Workers have been inside the No. 1 reactor building for about two weeks, attempting to restore its cooling system, which was knocked in the country's March 11 earthquake-tsunami disaster, the report said.
New data showed the water level in the pressure vessel needed to keep the rods cool is lower than earlier thought.
Efforts to restore normal cooling in the reactor have been progressing, the utility has said.
Separately, Kyodo quoted government sources as saying a planned investigation into the Fukushima nuclear crisis will take about a year.
An independent panel to investigate the crisis will have about 10 members, including scholars, legal experts and people from Fukushima prefecture where the plant is located.

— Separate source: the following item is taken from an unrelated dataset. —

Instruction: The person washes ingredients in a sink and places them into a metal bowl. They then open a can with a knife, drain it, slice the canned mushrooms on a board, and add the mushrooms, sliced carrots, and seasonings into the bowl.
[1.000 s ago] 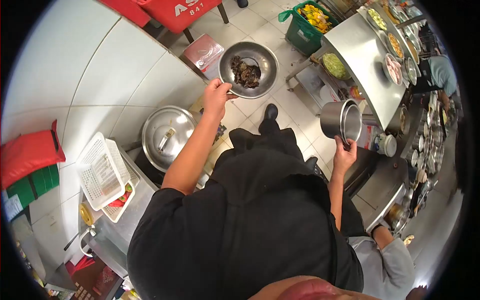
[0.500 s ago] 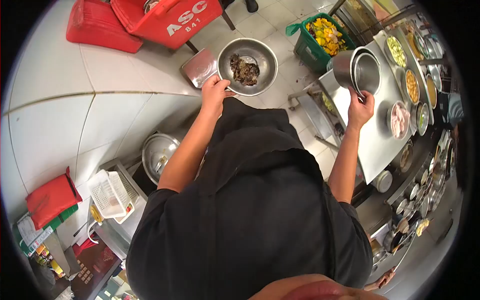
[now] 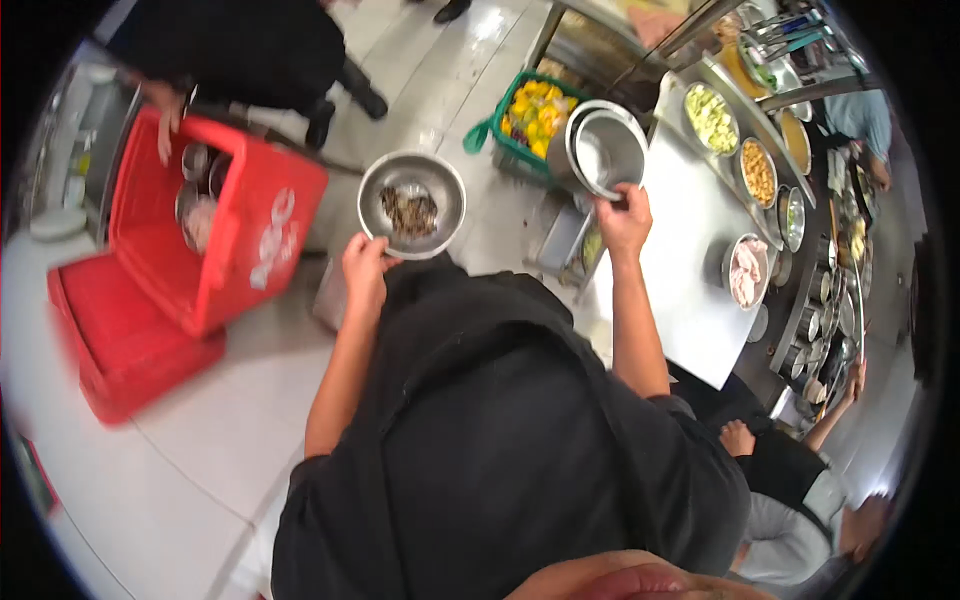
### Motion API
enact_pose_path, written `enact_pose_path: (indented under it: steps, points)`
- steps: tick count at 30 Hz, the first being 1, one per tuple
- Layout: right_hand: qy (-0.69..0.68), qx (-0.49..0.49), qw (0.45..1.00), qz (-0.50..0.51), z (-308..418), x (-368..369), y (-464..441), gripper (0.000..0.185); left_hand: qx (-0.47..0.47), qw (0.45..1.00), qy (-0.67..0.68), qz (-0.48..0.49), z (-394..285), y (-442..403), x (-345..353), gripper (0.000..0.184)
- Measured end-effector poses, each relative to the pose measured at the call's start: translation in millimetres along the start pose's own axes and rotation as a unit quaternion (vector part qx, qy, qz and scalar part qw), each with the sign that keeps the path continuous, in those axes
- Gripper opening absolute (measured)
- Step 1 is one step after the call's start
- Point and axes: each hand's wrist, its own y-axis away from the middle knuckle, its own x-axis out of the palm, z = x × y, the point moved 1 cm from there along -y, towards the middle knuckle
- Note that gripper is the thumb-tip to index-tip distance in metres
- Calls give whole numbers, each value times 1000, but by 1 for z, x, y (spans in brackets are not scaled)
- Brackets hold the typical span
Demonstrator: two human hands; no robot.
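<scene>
Left hand (image 3: 366, 270): closed on the near-left rim of a shallow steel bowl (image 3: 440, 185), the fingers beneath mostly hidden. Bowl hangs clear in front of the body, over the tiled floor (image 3: 460, 75), with a small heap of dark food (image 3: 410, 212) at its bottom.

Right hand (image 3: 625, 218): closed at the near rim of what look like two nested steel pots (image 3: 608, 150), tipped so the inside faces the camera. Cannot tell whether the grip pinches both rims or only one. Pots appear beside the far-left edge of the counter (image 3: 670, 270) and overlap the green bin (image 3: 525, 172) in view; their height above either is unclear.

Handling, judged by eye: bowl thin-walled, stiff, fairly light; the food soft, perhaps wet, likely to slide if the rim drops. One-sided hold loads the wrist; thumb over rim with fingers spread underneath would steady it. Pots rigid, bulkier, smooth, slippery if greasy. Best hold takes both rims together, so the inner one cannot slip out.

Nearby, left: red bin (image 3: 268, 245), another person's hand (image 3: 165, 120) at its edge.
</scene>
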Motion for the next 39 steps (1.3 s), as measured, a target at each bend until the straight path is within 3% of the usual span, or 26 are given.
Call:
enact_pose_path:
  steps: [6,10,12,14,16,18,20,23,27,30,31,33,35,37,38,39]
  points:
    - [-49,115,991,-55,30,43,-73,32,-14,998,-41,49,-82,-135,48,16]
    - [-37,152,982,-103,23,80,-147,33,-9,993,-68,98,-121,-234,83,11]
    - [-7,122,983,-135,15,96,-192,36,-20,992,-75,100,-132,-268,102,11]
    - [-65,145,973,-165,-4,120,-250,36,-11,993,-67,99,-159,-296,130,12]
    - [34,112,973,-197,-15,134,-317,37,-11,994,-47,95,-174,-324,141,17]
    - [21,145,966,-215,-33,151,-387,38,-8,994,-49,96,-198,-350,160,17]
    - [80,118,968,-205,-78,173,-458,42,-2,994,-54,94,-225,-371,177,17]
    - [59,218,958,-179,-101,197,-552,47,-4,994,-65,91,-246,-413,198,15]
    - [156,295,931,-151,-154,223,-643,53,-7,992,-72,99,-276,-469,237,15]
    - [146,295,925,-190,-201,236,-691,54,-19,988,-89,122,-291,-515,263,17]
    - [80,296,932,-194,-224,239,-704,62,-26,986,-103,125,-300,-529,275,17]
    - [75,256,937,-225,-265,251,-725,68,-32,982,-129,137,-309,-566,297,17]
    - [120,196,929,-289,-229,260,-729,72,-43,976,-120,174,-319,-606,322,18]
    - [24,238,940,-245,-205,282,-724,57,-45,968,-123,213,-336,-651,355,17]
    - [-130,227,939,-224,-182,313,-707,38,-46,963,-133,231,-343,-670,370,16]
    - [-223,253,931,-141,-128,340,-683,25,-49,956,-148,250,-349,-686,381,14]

As the recovery effort entered a third month, Prime Minister Naoto Kan said Japan will abandon plans to build new nuclear reactors and will "start from scratch" to come up with a new energy policy. Last year, the government announced plans to build 14 more nuclear reactors by 2030 to increase the share of nuclear power in Japan's electricity supply to 50 percent.
The government was working on a plan to help Tokyo Electric Power meet its payments to compensate those affected by the crisis. The cost could run into the billions of dollars.